In the world of your investigator, that witness destroying your business reputation by accusing you of corporate fraud may be rehabilitating his own image at the expense of yours. You don’t know he has had his own legal trouble with the Attorney General’s office during a “foreclosure rescue” investigation, and was found a “not credible witness” by a judge when his former employer was sued a few years ago. Your investigator will know.
Chances are that your real world investigator was never kicked off the police force or packs a gun, but she will still know how to perform due diligence on your prospective business partner to give you the peace of mind to enter into a complex business relationship. Perhaps you didn’t know that your prospective partner has another “stand alone” business incorporated in the name of his spouse, a business which “never came up.” You also wouldn’t have known this business is being sued for non-payment of its bills by a half dozen suppliers. Your investigator will know.

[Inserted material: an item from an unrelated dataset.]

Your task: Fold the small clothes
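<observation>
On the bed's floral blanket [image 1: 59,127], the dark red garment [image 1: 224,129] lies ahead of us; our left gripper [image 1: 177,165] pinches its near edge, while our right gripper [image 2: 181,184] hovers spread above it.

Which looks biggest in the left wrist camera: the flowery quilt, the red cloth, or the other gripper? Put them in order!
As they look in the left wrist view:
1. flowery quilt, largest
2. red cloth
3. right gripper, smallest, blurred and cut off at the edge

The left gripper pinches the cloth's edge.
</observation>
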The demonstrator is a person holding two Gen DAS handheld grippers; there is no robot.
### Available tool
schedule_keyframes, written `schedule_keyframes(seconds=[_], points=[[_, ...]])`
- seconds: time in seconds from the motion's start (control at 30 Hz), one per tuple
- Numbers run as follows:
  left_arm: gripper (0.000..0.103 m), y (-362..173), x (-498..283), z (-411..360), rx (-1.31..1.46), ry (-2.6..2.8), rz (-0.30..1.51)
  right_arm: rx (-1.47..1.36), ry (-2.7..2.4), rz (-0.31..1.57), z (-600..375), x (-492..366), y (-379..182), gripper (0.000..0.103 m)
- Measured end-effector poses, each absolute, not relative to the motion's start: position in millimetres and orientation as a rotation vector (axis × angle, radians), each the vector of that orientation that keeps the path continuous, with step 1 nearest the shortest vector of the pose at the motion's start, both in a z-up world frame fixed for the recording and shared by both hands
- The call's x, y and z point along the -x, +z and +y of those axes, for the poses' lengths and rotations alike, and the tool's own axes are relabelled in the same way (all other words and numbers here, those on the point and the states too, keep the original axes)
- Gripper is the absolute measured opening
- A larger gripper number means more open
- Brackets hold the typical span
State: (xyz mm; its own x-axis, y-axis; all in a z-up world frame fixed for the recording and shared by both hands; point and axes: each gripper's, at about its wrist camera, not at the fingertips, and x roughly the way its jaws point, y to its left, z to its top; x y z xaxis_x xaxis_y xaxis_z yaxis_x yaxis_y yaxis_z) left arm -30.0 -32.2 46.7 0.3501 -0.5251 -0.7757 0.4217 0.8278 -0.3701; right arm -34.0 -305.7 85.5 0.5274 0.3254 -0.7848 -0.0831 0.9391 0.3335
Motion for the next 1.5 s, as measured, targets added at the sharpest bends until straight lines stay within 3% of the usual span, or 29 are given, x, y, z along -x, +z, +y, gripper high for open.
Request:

Your real world investigator will not hack into someone’s computer for their secrets, or wiretap their cell phone, or have friends who can for the right price. He will nevertheless have access to an enormously varied amount of information, and if your prospective accounting hire has a criminal warrant for embezzlement in Alaska, you will be able to know before you hire them on into the family business.
The fictional detectives are legendary for how exciting their tales are.
Your real world investigator’s legend is built by preventing your life from becoming too exciting for all of the wrong reasons.